I think the biggest issue with CRT sales is their mass, sometimes it's just too expensive to ship it to someone fairly far away from the local place. Wait, you mean home consoles dev kits or which? Well, it can cause legal troubles, dev kits isn't typical hardware with regular shipping and recycling rules, i think. Maybe i'm wrong.
Well if you DO succeed in your quest to salvage these monitors, please let me know. I'm always on the hunt for those.
By people. Companies do not make actual decisions. I found a working ps2 with cables controllers and memory card while throwing out the trash. The other day I brought home a decent core 2 quad pc with 1 terabyte drive.

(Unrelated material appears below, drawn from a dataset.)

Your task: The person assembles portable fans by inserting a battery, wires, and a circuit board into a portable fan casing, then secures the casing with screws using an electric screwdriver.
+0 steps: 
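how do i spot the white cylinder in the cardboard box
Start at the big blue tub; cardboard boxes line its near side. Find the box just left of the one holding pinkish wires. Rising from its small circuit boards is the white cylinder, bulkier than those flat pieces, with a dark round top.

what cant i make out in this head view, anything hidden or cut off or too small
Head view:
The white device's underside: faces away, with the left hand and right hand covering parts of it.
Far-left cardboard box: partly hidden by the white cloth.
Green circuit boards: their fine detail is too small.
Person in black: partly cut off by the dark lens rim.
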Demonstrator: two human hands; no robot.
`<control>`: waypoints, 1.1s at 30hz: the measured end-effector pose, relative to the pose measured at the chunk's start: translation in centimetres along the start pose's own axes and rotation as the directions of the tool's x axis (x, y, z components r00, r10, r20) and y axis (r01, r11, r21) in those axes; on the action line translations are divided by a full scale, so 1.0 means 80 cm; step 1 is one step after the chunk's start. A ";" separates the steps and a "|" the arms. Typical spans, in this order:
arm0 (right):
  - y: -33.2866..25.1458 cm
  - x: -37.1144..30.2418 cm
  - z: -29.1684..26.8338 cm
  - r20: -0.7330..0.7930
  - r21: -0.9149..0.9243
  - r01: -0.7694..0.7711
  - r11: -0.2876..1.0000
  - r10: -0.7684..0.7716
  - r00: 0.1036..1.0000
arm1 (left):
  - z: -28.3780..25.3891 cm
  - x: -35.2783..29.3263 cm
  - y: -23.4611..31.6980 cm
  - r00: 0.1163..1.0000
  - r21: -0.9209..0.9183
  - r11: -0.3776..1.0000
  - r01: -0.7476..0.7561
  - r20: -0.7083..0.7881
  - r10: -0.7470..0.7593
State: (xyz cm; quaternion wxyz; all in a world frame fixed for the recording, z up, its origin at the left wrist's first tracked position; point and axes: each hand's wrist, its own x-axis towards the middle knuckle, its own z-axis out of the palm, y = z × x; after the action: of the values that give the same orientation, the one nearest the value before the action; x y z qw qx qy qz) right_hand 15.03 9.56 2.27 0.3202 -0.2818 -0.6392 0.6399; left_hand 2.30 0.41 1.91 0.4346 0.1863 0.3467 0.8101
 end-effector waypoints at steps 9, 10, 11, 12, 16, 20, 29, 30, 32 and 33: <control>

You should see what the IT dept in the company I work for has thown out lately.......2 pallets of 30 blade servers. over 50 desktops, around 600 hard drives then theres the hundreds of lengths of network cables and (working) 2 NVIDIA Quadros! Just shocking
The problem is it won't save the company money. Someone has to test them... and they have to be properly PAT tested, too. And that has to be marked and logged. Then, you'll probably find you have some law about selling second hand goods with some kind of warranty (e.g. the Unform Commercial Code in America)... so you have to keep working stock back, or have a repair man, just in case. Unless you're allowed to sell it "as-is", marking it prominently as such. Selling second hand electronics commercially is actually quite a hassle.
If you sell them ala thrift, it's quite clear they are as-is . (Turned on, basic testing to see it works without huge problem) I don't see how there would be a problem. Heck, they could sell'em locally on ebay or whatever probably. There are quite a few companies, recycling companies even that sell on the internet or on ebay. Where do you live by chance OP?
It really depends on where you are. There are restrictions on companies selling second hand electrical goods, due to the dangers. You should find that Goodwill have to have theirs tested, for example. In the UK, the vast majority of charity shops won't touch electronics for that reason. eBay is another pain - shipping a heavy, fragile item with a huge piece of glass and a vacuum. You'd have to follow whatever restrictions your carrier imposes for that - more than likely that they have to be boxed in double wall cardboard with polystyrene protection. That means the company has to buy (possibly even have custom made) suitable packing materials, as television studios don't keep the boxes in the basement. It takes a lot less time and money to hire a bunch of kids to rip things apart than it does trained engineers to test, service and certify them, people to photograph, list and answer questions on eBay, a picking and packing department to send them out, a contract with a carrier and of course, the storage space! That's why the majority of stuff these places sell are either high value or easy sell (pull a chip / RAM, it's small, fits in a Jiffy bag or small box - plus you can have someone test it without being a trained engineer, technically).
But it's people making business decisions for the company. I used to be a supervisor at an electronics store and we had pallets full of faulty and broken goods which I decided to dispose of even if a lot of it could have been fixed, just because it would take someone to go through it all and fix everything when they could make more money for the company doing something else in the same amount of time. Whereas had they been my own personal belongings, I would have probably kept them either to fix or sell on as faulty.
This is why you can buy pallets of faulty stuff. Company gets quick return, people like us can buy and profit.
Exactly, people make those decisions. It's not like a company is a living being that make it's own decisions. It takes supervisors, like you, to make decisions like that. If I were you I'd buy a van and load all of those goodies into it and take them home. Then sell it on eBay and keep whatever I wanted.